Caple: ‘Field of Dreams’ has a lasting legacy 25 years later

From SABR member Jim Caple at ESPN.com on April 21, 2014:

There are many wonderful baseball movies — I can recite “Bull Durham” virtually word for word — but none that connect with viewers as meaningfully as “Field of Dreams.”

The Oscar-nominated movie was released 25 years ago this week, and I still recall watching it with my softball teammates in Seattle just before I moved to St. Paul to cover the Twins. Standing outside the theater afterward, our center fielder, Rags, noted that because “Moonlight” Graham hit a sacrifice fly, he still did not have an official at-bat. (No wonder Rags is now an official scorer with the Mariners.) We all nodded and smiled, while trying unsuccessfully to pretend we weren’t also sniffling back tears.

During a trip to visit relatives near Milwaukee several years later, my brother John insisted we drive several hours out of our way to the Field of Dreams site at the farm where they filmed the movie in Dyersville, Iowa.
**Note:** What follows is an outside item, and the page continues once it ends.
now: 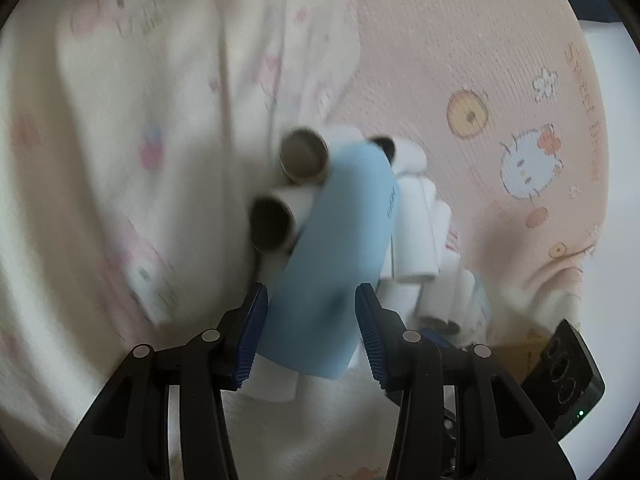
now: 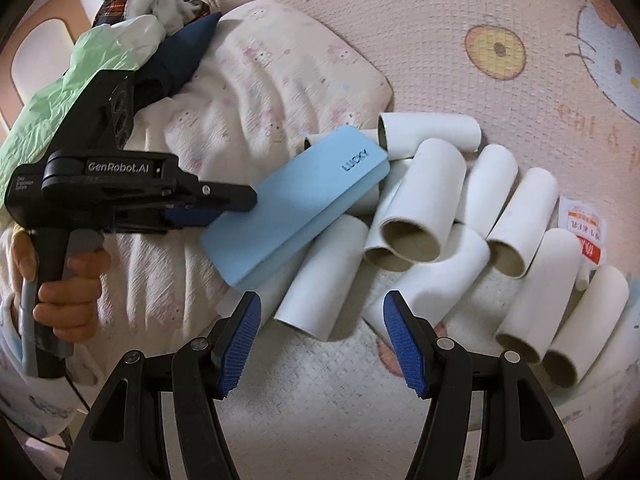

I returned in September 2003 during a Page 2 sports road trip along the length of the Mississippi River. Our earlier hours-long detour? Forget about it. This time, there were people from as far away as Australia and Luxembourg visiting the field.

There also was a 30-year-old ballplayer there named Chris Briones. He had just finished up his ninth and final season in the minors and was driving home across the country with his father, Seb.

Briones’ parents had divorced when Chris was a child, so he didn’t see much of his father growing up. The two were using the road trip to reconnect; and as they passed through Iowa, they decided they must visit Field of Dreams, even though it meant backtracking for a couple of hours. When they found the field after some searching — this was before GPS — they expected to spend perhaps 20 minutes there. Instead, they stayed several hours, walking in and out of the corn, wandering around and simply gazing at the field.

And, of course, just like in the movie, they played catch. And a father-son pair made up for some lost time.